> Task statement
Below is some data. Retype exactly the lines starting at the one with "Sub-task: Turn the" and ending at the one with "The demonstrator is".

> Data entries
= = =

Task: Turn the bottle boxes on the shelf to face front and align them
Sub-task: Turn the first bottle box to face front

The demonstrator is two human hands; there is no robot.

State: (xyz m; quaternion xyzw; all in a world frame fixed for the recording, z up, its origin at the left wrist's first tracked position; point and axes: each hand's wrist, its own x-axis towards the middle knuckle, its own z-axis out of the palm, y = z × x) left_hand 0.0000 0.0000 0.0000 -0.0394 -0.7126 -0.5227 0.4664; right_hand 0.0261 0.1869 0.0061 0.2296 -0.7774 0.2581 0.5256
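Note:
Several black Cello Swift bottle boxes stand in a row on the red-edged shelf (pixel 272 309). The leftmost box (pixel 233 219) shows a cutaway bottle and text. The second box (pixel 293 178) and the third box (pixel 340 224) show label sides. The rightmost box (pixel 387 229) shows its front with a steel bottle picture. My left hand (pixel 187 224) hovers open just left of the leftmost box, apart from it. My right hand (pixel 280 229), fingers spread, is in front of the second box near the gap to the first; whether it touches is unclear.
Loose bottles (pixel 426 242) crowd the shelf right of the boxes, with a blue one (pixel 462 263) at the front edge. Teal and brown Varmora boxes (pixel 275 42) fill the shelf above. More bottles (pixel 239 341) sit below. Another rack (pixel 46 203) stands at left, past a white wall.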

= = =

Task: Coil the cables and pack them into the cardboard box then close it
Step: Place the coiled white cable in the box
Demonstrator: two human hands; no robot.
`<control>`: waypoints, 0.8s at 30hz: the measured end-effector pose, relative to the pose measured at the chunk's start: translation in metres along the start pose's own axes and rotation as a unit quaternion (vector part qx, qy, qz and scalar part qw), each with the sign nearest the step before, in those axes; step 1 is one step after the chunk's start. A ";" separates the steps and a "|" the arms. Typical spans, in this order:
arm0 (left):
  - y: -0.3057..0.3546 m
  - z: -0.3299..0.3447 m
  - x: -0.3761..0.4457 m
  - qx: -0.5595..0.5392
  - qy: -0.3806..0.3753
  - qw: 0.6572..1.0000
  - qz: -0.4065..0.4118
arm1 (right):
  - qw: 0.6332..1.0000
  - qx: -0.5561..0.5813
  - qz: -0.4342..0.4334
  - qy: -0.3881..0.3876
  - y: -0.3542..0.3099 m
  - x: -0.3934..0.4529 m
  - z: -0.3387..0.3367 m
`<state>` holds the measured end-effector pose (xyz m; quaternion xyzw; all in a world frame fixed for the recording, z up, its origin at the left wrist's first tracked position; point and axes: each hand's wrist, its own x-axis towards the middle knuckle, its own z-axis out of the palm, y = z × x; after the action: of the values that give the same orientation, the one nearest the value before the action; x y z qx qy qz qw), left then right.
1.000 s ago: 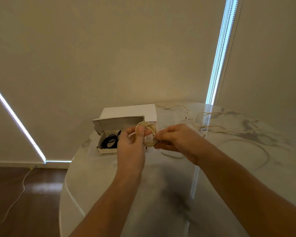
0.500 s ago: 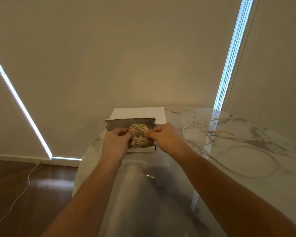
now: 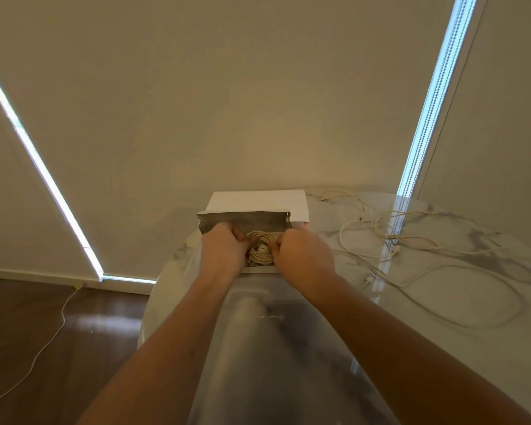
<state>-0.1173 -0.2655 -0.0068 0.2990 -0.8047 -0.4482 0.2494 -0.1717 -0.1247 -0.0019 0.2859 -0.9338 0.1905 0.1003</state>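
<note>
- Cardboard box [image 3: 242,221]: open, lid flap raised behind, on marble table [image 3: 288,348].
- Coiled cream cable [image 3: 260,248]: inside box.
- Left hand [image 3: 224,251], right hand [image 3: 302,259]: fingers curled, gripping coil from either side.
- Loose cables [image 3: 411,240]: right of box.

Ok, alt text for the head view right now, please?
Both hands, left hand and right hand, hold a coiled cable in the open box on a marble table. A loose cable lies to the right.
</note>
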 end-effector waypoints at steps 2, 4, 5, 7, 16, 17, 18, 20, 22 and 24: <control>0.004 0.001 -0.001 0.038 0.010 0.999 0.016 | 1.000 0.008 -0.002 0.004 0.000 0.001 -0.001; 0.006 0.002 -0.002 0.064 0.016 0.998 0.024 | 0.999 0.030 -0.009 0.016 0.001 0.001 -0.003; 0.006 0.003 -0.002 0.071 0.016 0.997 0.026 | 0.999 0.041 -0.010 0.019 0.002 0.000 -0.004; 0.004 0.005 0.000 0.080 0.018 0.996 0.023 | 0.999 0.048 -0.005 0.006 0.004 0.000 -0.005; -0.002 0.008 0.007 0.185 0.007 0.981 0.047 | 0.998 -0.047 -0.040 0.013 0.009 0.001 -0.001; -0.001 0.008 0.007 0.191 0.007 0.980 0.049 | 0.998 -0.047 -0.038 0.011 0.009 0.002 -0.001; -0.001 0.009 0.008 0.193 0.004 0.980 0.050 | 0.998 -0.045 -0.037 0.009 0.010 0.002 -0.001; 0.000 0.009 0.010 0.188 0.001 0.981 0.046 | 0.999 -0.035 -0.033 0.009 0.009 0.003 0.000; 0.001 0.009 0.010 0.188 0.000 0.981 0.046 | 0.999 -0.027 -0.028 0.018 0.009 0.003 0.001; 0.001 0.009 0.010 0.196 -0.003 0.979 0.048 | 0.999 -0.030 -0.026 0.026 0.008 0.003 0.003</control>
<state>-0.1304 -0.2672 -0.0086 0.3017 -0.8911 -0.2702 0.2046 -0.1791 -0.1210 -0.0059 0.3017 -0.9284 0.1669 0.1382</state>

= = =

> Exercise response
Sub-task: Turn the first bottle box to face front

The demonstrator is two human hands; there is no robot.

There's nothing else to the answer.